INFORMATION SUPPLIED:
**********
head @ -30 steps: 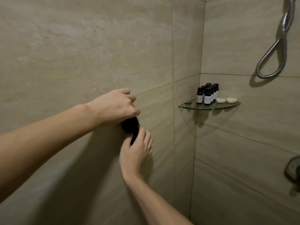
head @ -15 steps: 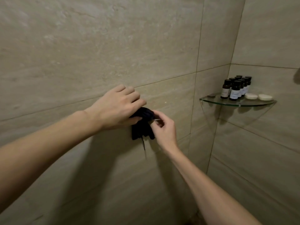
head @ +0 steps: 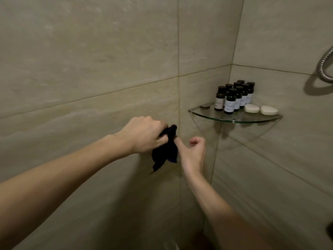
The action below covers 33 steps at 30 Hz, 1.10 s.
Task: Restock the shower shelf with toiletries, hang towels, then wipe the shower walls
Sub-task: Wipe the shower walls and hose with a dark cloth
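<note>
Cloth (head: 164,152), small, black and bunched, is the thing in play. It sits against the tiled wall (head: 90,69), just left of a vertical grout line and well short of the corner. Its upper part is swallowed by the left hand (head: 145,135), and its lower folds hang free below the fist in a ragged point. It looks light, limp and without any stiffness of its own (a rag of this sort takes whatever shape the palm gives it), so it should neither slip nor suffer from a hard squeeze. It will wipe well only if a flat pad of it lies between palm and tile; held as a wad, little of it meets the wall. The best hold, I judge, is over the bunched top with the loose tail spread out under the palm. The left hand's fingers (head: 161,139) are curled tight round the wad, knuckles toward the camera. The right hand (head: 194,152) is just beside the hanging folds, on their right. Its fingers are curled into the palm with nothing seen in them, and its thumb (head: 177,143) reaches out to the cloth's edge, touching or nearly so; I cannot tell which. Off to the right, the glass corner shelf (head: 234,120) carries a cluster of dark bottles (head: 229,103) and two pale soap bars (head: 252,108), so the restocking looks done.
</note>
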Available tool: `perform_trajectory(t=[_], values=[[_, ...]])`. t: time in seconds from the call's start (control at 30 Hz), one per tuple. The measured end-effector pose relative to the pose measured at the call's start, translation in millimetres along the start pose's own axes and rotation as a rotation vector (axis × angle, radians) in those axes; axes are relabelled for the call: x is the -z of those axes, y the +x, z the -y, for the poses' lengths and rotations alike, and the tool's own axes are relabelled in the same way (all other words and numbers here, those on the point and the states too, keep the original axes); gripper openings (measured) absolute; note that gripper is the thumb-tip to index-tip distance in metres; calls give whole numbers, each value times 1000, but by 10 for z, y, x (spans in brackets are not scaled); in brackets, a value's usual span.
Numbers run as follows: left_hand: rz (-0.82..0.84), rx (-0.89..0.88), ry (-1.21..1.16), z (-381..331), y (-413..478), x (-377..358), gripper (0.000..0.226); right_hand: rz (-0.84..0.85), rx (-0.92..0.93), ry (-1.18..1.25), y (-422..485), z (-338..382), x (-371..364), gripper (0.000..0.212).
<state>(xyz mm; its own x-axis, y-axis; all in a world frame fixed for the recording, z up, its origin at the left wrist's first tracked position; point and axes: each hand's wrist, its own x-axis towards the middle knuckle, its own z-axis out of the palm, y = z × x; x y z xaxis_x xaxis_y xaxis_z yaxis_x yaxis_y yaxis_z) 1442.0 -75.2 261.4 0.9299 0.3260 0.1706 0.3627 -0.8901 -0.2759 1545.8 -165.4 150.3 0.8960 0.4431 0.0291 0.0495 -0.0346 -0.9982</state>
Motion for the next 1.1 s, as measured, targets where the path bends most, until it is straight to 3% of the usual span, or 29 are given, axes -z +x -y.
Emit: perform_trajectory(t=[0.03, 0.1, 0.2, 0.3, 0.43, 0.57, 0.7, 0.8, 0.87, 0.9, 1.03, 1.1], values=[[36, -23, 23, -140, 102, -81, 29, -26, -93, 10, -18, -89, 58, 35], [73, -91, 36, -411, 274, -254, 28, 113, -361, 293, 3, -236, 142, 30], [101, -221, 39, -740, 436, -493, 27, 301, -735, 772, 166, -304, 334, 51], [117, -277, 23, -929, 544, -658, 28, 314, -859, 982, 400, -335, 536, 61], [20, -296, -28, -915, 682, -764, 31, 263, -895, 1049, 655, -361, 597, 37], [-34, -339, 54, -705, 753, -726, 46, 62, -751, 893, 1017, -405, 460, 21], [-181, -266, 223, -192, 682, -370, 46, -204, -283, 570, 1343, -345, 303, 54], [-272, -270, 297, 118, 465, -141, 31, -175, -22, 355, 1650, -290, 51, 64], [-299, -280, 308, 240, 268, -53, 27, -177, 47, 208, 1798, -362, -208, 87], [-303, -278, 314, 298, 169, -27, 27, -203, 52, 142, 1836, -421, -326, 88], [-242, -317, 375, 514, -137, 2, 25, -287, 232, 79, 1587, -553, -508, 72], [-217, -350, 403, 583, -208, -10, 24, -238, 352, 29, 1241, -626, -623, 72]])
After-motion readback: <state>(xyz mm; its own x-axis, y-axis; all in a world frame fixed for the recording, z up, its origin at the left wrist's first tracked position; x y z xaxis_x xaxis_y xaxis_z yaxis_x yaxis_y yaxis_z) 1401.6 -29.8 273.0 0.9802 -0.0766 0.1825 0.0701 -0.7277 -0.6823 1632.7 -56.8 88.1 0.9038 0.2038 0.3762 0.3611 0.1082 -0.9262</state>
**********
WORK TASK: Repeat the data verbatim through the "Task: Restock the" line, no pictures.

RESPONSE BOX:
head @ -30 steps: 
head @ -15 steps: 
head @ +0 steps: 
The action below covers 33 steps at 30 Hz, 1.10 s.
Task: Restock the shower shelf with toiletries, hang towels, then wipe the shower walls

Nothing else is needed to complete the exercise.